DATA SHOWN: Begin
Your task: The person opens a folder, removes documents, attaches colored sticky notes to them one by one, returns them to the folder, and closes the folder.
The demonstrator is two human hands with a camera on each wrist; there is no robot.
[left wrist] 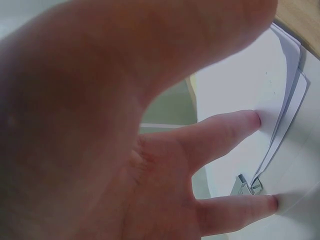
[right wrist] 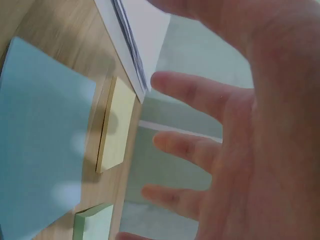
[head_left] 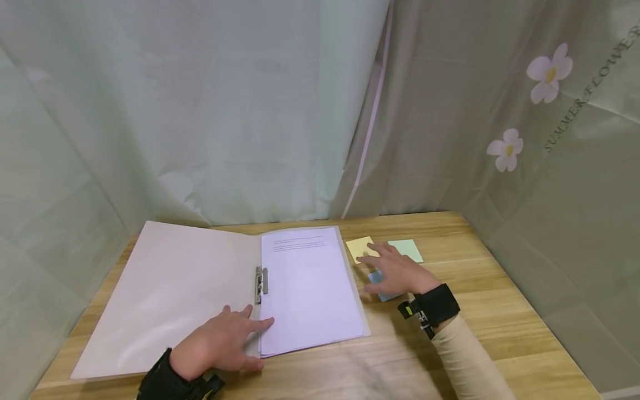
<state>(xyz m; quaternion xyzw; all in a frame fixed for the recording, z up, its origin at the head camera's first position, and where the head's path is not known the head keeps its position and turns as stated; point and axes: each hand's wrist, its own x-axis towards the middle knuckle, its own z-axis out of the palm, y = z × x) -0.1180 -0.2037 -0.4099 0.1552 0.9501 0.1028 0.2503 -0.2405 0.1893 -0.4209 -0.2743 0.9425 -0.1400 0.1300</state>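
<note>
An open folder (head_left: 200,278) lies on the table, with printed sheets (head_left: 310,294) on its right side and a metal clip (head_left: 261,283) at the spine. My left hand (head_left: 225,336) rests with fingers spread over the folder's lower spine, the index fingertip touching the sheets. To the right of the folder, my right hand (head_left: 397,272) hovers with spread fingers above three sticky note pads. They are a yellow pad (right wrist: 117,125), a blue pad (right wrist: 45,140) and a green pad (head_left: 407,250). In the head view the right hand partly hides the blue one. Neither hand holds anything.
The wooden table (head_left: 500,322) ends at a pale curtain (head_left: 250,111) behind and at both sides. A flower-printed curtain (head_left: 575,222) stands along the right edge. The folder's left cover spreads to the table's left edge.
</note>
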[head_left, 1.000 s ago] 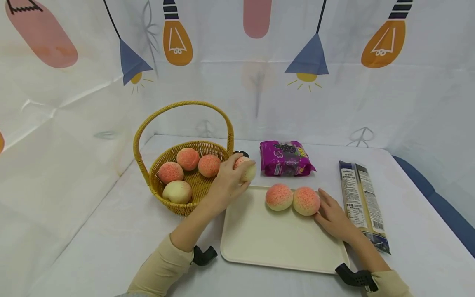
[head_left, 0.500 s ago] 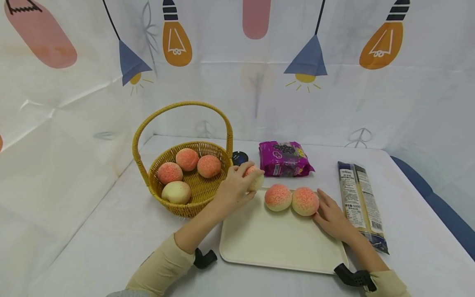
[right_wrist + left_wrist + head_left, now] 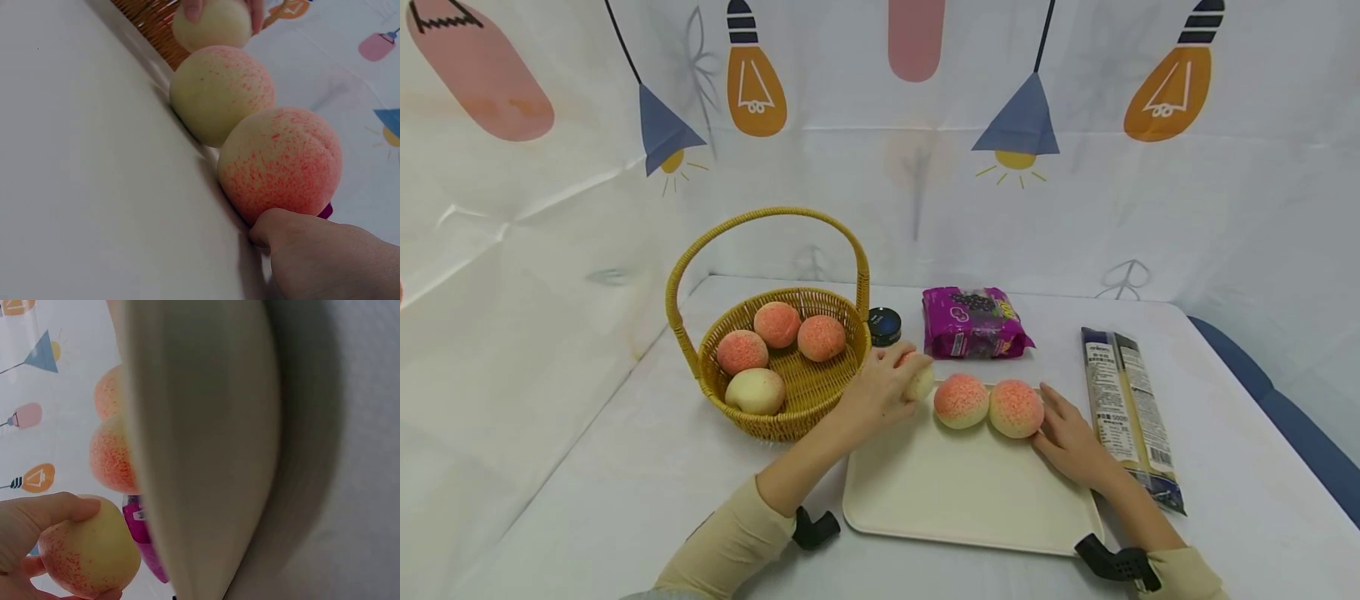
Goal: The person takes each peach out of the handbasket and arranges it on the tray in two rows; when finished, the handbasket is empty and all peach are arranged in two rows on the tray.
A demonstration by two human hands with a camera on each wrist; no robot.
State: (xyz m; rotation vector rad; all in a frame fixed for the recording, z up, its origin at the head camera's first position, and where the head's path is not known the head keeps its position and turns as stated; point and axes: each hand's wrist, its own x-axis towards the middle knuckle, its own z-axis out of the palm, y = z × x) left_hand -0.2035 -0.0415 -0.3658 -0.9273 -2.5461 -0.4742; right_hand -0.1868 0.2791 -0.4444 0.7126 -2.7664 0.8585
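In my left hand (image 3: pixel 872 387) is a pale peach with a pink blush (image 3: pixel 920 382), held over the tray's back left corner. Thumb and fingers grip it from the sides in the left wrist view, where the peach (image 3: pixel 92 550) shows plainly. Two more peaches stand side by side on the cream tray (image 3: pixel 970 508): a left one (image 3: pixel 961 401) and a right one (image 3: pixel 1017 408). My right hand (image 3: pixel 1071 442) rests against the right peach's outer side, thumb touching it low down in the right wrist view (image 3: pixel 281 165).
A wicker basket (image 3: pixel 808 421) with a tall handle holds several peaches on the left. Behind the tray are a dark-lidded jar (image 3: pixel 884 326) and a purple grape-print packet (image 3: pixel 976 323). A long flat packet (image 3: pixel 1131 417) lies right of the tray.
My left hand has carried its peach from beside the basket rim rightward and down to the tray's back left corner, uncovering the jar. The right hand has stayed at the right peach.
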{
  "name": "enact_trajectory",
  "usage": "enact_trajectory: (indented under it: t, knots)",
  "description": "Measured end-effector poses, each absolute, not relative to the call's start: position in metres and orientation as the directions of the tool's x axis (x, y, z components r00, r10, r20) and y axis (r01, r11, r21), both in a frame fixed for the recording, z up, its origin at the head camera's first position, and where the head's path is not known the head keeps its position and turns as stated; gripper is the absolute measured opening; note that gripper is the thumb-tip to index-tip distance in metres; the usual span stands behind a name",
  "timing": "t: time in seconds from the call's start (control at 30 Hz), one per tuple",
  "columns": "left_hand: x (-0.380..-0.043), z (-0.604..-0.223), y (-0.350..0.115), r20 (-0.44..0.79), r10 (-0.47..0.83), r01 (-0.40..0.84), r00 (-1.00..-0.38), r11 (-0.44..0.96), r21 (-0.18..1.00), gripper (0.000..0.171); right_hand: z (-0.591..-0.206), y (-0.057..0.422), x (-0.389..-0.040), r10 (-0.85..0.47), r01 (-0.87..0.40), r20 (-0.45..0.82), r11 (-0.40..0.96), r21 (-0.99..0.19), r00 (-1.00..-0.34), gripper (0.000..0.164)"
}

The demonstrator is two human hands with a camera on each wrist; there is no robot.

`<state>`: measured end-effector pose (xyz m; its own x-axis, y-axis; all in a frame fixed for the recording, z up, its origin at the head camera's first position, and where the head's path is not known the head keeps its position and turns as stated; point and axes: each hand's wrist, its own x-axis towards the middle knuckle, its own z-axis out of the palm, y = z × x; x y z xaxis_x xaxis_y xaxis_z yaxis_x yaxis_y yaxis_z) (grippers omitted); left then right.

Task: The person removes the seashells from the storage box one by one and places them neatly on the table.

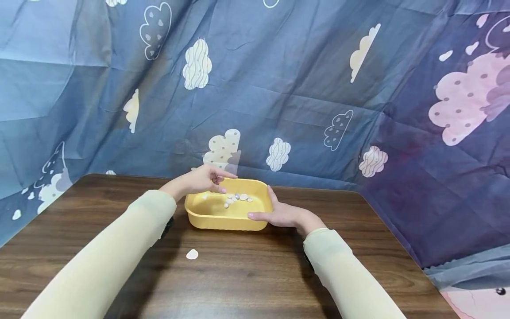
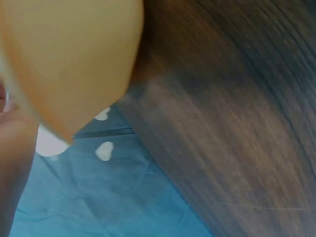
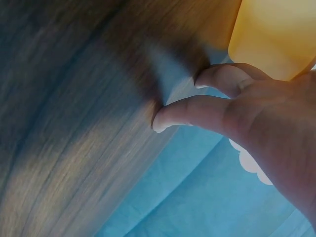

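Observation:
A yellow rectangular basin point(image 1: 227, 223) stands on the table. Small pale pieces point(image 1: 244, 197), like shells or pebbles, lie inside it, one of them bluish. Over the basin's left part is my left hand point(image 1: 201, 179), index finger and thumb stretched apart with no object visible between them. At the right end my right hand point(image 1: 284, 215) holds the basin, thumb over the front rim and a finger along the side. Two of its fingertips point(image 3: 160, 122) touch or nearly touch the tabletop in the right wrist view. The left wrist view shows mostly the basin's outer wall point(image 2: 74, 54).
One white shell-like piece point(image 1: 192, 254) lies on the brown wooden table point(image 1: 239, 283) in front of the basin. Behind the table hangs a blue cloth point(image 1: 255, 110) printed with clouds, which continues along the right side.

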<state>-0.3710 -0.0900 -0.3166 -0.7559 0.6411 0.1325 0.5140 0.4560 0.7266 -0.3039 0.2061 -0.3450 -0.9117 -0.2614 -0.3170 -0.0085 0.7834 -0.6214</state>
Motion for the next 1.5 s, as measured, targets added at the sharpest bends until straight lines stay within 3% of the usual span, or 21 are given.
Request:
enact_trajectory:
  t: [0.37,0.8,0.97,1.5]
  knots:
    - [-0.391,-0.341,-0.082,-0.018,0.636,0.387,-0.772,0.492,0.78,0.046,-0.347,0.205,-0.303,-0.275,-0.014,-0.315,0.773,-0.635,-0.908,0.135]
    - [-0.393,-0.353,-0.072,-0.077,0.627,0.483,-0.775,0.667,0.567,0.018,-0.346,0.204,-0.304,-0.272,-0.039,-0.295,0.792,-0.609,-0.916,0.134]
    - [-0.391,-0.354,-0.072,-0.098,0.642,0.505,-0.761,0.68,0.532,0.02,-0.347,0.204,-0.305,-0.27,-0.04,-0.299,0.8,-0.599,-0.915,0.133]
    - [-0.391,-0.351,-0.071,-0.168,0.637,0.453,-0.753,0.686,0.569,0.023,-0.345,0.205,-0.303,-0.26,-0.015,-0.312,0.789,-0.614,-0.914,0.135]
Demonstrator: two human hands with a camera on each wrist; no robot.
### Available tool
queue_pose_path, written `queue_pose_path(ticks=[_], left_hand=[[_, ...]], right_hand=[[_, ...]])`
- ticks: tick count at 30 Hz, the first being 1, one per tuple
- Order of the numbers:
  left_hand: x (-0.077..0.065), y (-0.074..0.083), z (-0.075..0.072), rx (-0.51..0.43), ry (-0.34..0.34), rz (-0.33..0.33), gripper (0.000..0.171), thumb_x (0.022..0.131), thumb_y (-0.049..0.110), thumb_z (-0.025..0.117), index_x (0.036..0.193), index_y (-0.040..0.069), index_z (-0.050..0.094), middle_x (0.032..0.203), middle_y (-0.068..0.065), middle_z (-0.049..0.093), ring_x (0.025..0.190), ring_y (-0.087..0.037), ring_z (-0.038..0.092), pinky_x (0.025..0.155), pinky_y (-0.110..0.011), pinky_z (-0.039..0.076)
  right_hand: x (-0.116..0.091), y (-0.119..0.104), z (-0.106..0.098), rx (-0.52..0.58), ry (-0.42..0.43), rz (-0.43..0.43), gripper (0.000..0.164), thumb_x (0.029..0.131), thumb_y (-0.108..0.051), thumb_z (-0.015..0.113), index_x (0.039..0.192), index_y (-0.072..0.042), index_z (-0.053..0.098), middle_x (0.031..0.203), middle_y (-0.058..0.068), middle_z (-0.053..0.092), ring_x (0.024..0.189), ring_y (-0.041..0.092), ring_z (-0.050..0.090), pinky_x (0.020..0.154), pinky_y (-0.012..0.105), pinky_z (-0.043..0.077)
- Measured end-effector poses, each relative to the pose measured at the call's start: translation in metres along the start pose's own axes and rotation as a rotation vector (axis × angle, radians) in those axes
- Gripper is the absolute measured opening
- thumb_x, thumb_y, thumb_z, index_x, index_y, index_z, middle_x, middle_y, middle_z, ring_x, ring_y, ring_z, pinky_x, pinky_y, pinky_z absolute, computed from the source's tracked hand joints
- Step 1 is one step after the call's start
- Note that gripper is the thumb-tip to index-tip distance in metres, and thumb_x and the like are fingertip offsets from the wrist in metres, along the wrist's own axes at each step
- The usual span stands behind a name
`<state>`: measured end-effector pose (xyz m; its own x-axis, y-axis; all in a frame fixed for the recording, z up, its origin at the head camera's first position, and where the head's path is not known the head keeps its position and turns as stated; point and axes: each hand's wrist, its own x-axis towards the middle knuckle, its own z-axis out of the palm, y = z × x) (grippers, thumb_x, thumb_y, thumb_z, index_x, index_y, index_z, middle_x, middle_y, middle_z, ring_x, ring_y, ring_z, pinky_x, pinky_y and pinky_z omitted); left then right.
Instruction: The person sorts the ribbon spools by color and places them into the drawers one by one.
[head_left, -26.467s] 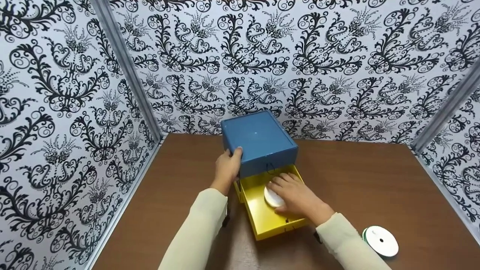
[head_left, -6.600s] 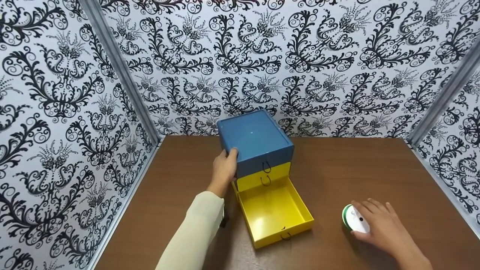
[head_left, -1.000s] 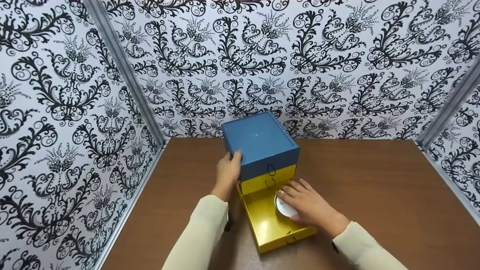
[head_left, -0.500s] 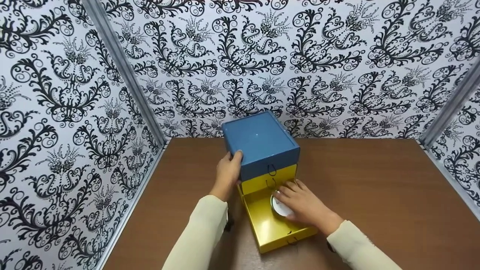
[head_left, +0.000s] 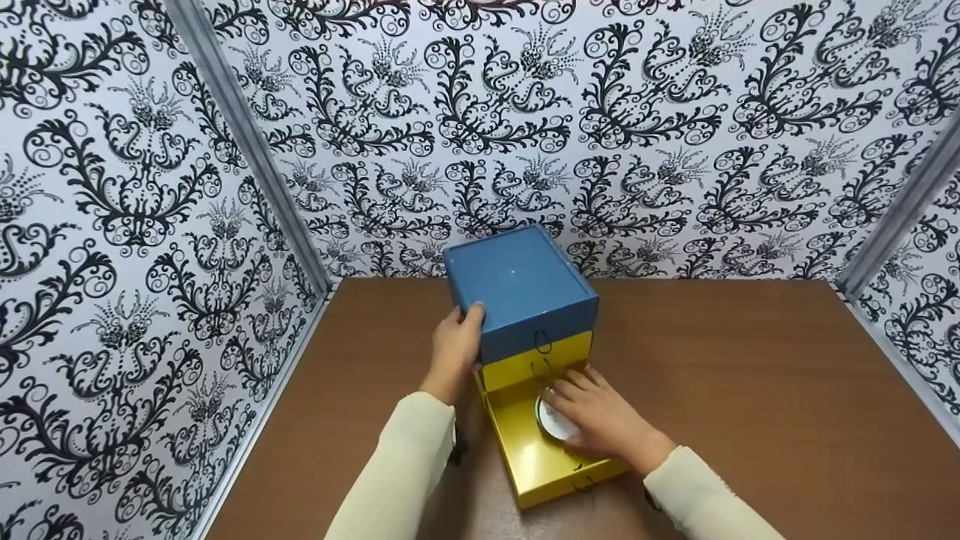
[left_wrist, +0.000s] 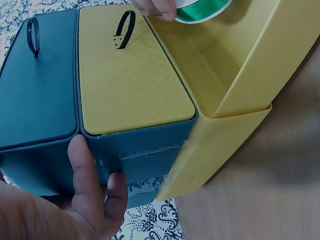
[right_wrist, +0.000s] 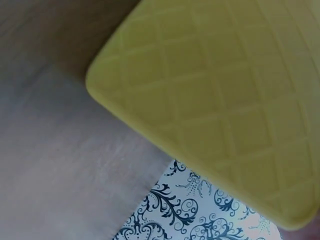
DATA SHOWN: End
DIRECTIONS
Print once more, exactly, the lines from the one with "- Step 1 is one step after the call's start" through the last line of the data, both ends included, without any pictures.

OUTPUT
- Step 1 is one step after the call's start
- Note that gripper is the thumb-tip to index-tip distance in metres, and thumb_x and the like are fingertip offsets from the wrist in metres, along the wrist's own axes at each step
- The usual span stands behind a name
`<state>`: measured end-effector pose (xyz m; its own x-axis, y-axis; all in a frame fixed for the recording, z up, its origin at the head camera's first position, and where the head's path is not known the head keeps its position and turns as stated; point and axes: each hand's wrist, its own x-axis towards the middle knuckle, its own z-axis out of the palm, y = z × x) (grippers, thumb_x, thumb_y, thumb_z, index_x, index_y, index_z, middle_x, middle_y, middle_z, ring_x, ring_y, ring_z, pinky_x, pinky_y and pinky_z omitted); left then right.
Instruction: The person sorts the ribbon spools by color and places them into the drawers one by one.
[head_left, -26.467s] 
[head_left, -6.600s] 
[head_left, -1.000s] 
[head_left, -0.500s] 
[head_left, +0.000s] 
[left_wrist, +0.000s] 
[right_wrist, +0.000s] 

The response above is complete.